15. How does one Diagnose a Chronic PCL Tear?

It is not uncommon for patients to present with chronic PCL tears in our practice. This is because when the PCL does tear, there can be often very minimal swelling in the knee when it is an isolated injury. In addition, the PCL tends to heal over time, but often the healing occurs in a loose position if it is not recognized and treated with a Dynamic PCL brace immediately after injury. Thus, these patients will ultimately present with difficulty in going down stairs or down inclines or it can present with pain in the front of their knee due to the fact that the tibia is slipping back posteriorly and the retropatellar fat pad gets pinched.
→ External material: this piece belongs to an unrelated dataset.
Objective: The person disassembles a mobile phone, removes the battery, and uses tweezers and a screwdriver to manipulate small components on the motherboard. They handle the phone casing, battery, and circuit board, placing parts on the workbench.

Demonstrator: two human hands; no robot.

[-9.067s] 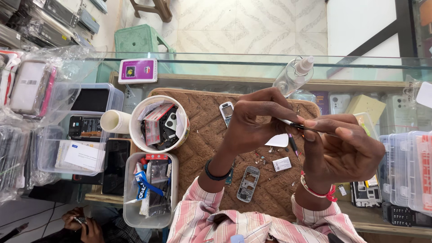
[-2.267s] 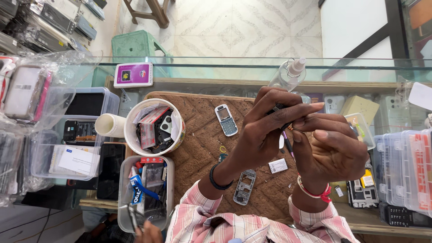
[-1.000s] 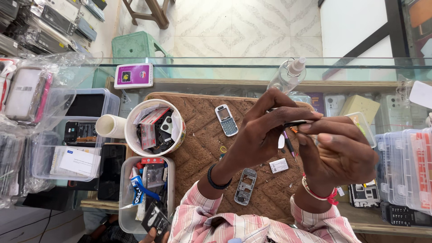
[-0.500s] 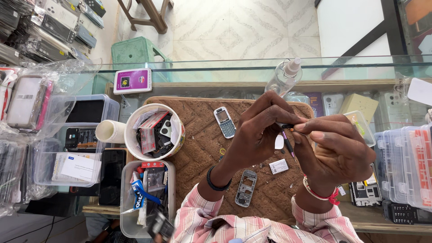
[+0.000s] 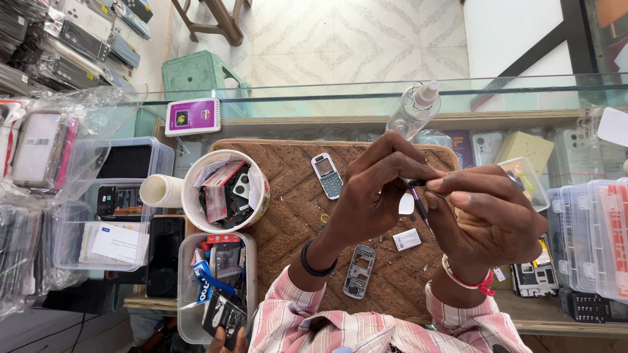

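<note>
Both hands are raised together over a brown woven mat [image 5: 288, 189]. My left hand [image 5: 373, 193] pinches the top of a thin tool with a purple shaft [image 5: 418, 206] that points down. My right hand [image 5: 490, 219] is closed just right of it; its fingertips meet the left hand's at a small part that the fingers mostly hide. On the mat below lie a small grey bar phone [image 5: 326, 175], a grey phone frame [image 5: 359, 271] and a small white part [image 5: 407, 239].
Left of the mat stand a round white tub of phone parts [image 5: 258, 189], a clear bin [image 5: 185, 287] and a white roll [image 5: 160, 191]. A spray bottle [image 5: 412, 111] stands behind. Clear boxes [image 5: 589, 235] fill the right. Another person's hand [image 5: 226, 336] holds a dark part at the bottom edge.
My hands stay pinched together over the mat with only small finger shifts. The other person's hand at the bottom edge has moved right and now holds a dark part.
</note>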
When these patients present to our clinic and their clinical exam demonstrates they have a positive posterior drawer test, we will obtain PCL stress x-rays to objectively determine the amount of posterior tibial translation that occurs. When the patient has 8 mm of increased posterior tibial translation on their injured side compared to the contralateral side, it will indicate that the PCL is completely torn and basically nonfunctional, even if the MRI scan shows that it is “healed” and intact because effectively it is nonfunctional. This is because the PCL stretches out like a piece of taffy and just cannot become tighter again. In addition, our biomechanical studies have shown that when there is only a tear of one of the two bundles of a PCL, the PCL stress x-ray should be at most 3 to 4 mm. Thus, a patient would presents with 6 or 7 mm of increased posterior tibial translation also has to be evaluated for a high grade partial tear of their PCL which maybe causing decreased function.

In almost all of these patients who present with a chronic PCL tear, we help them to confirm the disability from their diagnosis by placing them into a PCL Rebound Dynamic brace. This brace helps to hold the tibia in a more normal position and prevent the knee from slipping posteriorly. We have found that it is very affective to demonstrate the patients that when their fat pad is not pinched, or in more chronic cases that the kneecap arthritis is less stressed, that they have minimal pain and also that they can function going downhill and down inclines. Over 90% of our patients who presents with chronic PCL tears who are placed into this brace want to proceed with PCL reconstruction surgery because the brace helps to validate that the complete PCL tear is their underlying pathology and that they can get better with having a stable knee via a PCL reconstruction.